* Your objective
What lines in the records below contain the string "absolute"? Copy every one.
##### Listed records #####
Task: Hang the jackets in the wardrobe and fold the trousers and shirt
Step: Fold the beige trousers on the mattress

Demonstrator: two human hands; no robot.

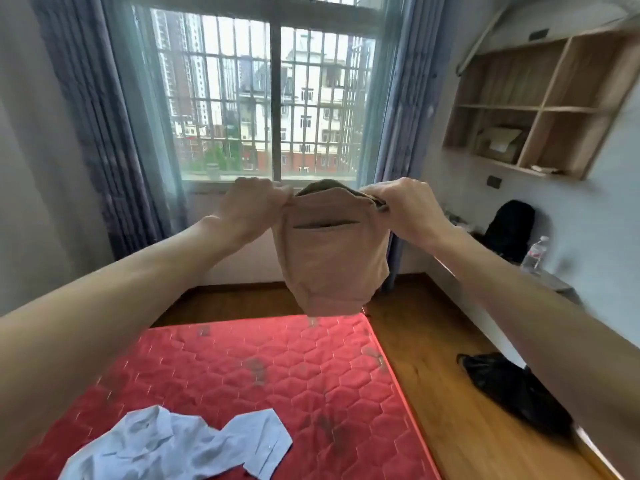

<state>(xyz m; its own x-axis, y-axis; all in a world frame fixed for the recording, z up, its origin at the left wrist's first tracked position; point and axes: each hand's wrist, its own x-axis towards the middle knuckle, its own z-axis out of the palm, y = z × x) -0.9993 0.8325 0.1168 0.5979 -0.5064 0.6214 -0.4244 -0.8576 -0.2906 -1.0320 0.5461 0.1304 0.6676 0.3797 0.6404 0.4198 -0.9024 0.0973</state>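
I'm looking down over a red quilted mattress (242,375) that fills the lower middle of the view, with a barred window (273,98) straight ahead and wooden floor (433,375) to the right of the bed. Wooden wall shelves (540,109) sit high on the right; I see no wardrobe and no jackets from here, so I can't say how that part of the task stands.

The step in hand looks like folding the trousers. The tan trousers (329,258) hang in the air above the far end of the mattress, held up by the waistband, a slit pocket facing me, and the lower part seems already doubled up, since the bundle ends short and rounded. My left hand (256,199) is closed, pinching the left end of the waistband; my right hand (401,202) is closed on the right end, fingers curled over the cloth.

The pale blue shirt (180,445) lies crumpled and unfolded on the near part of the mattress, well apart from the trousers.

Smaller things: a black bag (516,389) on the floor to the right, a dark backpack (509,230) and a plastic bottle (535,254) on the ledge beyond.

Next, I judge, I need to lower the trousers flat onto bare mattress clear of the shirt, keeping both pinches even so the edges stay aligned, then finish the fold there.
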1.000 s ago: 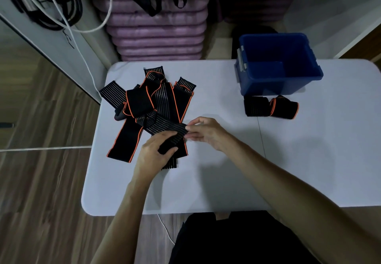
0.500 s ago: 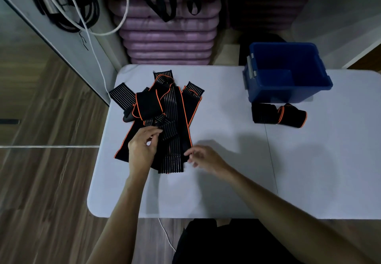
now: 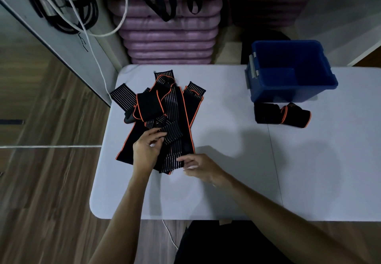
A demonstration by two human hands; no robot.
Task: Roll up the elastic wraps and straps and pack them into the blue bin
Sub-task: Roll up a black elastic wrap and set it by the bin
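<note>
Having dropped the stretched wrap, the left hand [image 3: 145, 152] pinches a strap in the pile [image 3: 165, 117] while the right hand [image 3: 198, 166], its grip released, rests at the pile's near edge: rolling restarts.

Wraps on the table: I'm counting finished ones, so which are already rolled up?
Only the two rolled wraps lying side by side on the table just in front of the blue bin; the pile of wraps under both hands lies flat and unrolled.
</note>
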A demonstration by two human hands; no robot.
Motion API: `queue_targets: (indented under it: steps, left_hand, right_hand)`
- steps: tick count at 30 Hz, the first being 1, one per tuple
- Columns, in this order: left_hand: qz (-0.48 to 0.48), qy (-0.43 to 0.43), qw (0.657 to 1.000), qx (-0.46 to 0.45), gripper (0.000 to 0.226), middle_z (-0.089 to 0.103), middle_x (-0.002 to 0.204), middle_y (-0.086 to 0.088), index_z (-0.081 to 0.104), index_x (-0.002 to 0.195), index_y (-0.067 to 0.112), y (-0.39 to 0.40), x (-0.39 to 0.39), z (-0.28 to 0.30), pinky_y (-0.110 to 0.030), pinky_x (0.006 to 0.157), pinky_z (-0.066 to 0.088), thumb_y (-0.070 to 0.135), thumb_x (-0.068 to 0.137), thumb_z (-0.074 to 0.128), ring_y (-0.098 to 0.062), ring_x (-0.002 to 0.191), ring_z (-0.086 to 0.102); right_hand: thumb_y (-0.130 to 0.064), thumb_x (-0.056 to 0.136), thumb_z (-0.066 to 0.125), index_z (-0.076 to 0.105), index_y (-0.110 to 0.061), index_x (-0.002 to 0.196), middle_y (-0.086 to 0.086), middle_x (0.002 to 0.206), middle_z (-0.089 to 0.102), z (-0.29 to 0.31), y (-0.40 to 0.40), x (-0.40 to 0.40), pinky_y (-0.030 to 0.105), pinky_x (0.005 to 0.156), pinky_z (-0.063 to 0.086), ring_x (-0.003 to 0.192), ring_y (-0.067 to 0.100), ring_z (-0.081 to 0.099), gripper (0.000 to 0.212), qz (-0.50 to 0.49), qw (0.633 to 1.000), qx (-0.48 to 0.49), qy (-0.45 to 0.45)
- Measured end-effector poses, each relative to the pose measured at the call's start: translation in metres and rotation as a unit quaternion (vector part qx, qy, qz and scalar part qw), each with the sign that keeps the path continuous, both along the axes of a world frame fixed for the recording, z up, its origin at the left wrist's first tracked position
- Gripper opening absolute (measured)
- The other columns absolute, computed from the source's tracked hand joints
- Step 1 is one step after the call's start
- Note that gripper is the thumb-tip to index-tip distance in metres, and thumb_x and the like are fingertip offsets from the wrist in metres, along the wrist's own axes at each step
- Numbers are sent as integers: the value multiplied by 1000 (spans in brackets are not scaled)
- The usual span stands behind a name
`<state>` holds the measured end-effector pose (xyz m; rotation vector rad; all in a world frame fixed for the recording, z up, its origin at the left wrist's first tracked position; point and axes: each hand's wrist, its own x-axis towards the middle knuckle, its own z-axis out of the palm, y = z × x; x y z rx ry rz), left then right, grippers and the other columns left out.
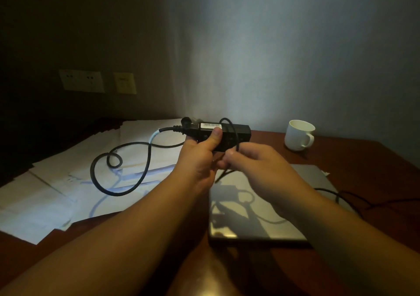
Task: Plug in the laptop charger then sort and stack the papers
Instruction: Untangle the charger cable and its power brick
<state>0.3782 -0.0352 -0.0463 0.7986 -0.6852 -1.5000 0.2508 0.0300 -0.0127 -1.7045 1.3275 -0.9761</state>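
Nearest you, a closed grey laptop lies flat toward the right side of the dark wooden desk, with a thin black cord running off it to the desk's right edge. Above the laptop's far end you hold the charger up off the desk with both hands. Your left hand is wrapped around the black charger brick, thumb pressed on its upper face just under the barcode label. Your right hand is closed in a pinch on the thin cable that loops over the brick's right end. From the brick's left end a thicker black power cable hangs down and curls in loops over the loose white papers, which are spread unevenly across the desk's left half. A white mug stands near the far right edge, handle to the right. On the wall past the far left corner are two pale socket plates.
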Motion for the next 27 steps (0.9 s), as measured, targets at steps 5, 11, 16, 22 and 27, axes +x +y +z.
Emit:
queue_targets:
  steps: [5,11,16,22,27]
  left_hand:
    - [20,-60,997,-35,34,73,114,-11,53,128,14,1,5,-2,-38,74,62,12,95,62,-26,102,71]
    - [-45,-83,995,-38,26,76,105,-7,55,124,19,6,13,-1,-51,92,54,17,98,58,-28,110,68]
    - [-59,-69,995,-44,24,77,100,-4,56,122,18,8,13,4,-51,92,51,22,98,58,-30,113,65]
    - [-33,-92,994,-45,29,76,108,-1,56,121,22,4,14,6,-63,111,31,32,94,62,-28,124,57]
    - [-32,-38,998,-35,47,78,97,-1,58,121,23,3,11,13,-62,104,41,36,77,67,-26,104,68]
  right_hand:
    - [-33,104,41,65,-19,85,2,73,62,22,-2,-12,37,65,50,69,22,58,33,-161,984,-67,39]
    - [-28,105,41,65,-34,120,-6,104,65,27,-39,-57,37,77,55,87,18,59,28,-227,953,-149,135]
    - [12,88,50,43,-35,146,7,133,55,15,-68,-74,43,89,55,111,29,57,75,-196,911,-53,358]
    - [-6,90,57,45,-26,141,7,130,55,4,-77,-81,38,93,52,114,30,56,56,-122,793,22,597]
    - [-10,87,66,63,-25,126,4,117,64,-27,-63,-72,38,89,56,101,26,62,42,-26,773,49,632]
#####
* Exercise result
- Gripper opening absolute (measured)
- The other columns absolute, computed from the source's tracked hand joints

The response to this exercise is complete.